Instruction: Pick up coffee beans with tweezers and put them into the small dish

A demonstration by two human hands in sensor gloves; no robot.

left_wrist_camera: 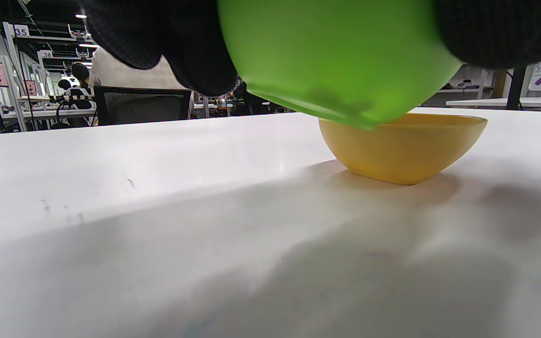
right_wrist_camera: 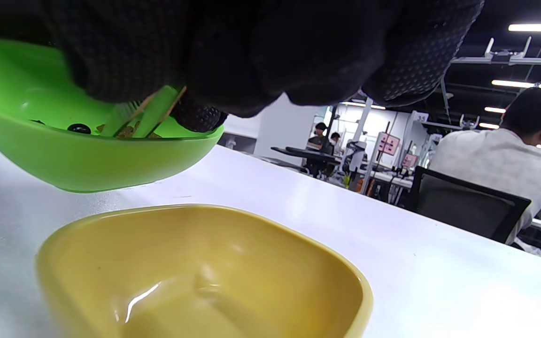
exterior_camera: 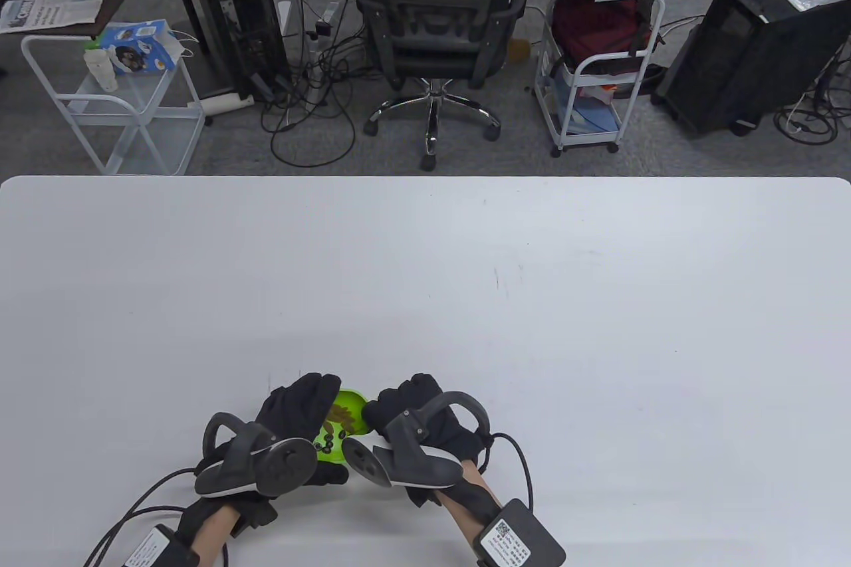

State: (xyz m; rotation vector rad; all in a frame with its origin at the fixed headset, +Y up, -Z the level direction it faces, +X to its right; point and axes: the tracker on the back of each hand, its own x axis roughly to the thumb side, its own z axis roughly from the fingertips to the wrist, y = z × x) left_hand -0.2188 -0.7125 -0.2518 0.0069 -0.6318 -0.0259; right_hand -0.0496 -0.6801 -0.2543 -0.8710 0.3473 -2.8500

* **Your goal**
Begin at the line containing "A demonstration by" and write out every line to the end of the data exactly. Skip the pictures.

* **Exercise response**
A demonstration by two human hands in sensor gloves; no robot.

left_wrist_camera: 
right_wrist_camera: 
exterior_camera: 

State: (xyz m; rotation vector rad; all in a frame with its origin at the fixed headset, +Y up, -Z the level direction it faces, +X to its right; point and axes: the tracker on the back of each hand, its own x axis roughly to the thumb side, its own z axis roughly from the fingertips to the wrist, y = z × x) left_hand -0.2188 -0.7125 -0.2518 0.0069 -0.6318 -0.0259; right_hand -0.0496 -0.6801 -0.2543 -0.8710 0.3473 -2.8500

The exercise requires nothing more than what has been given.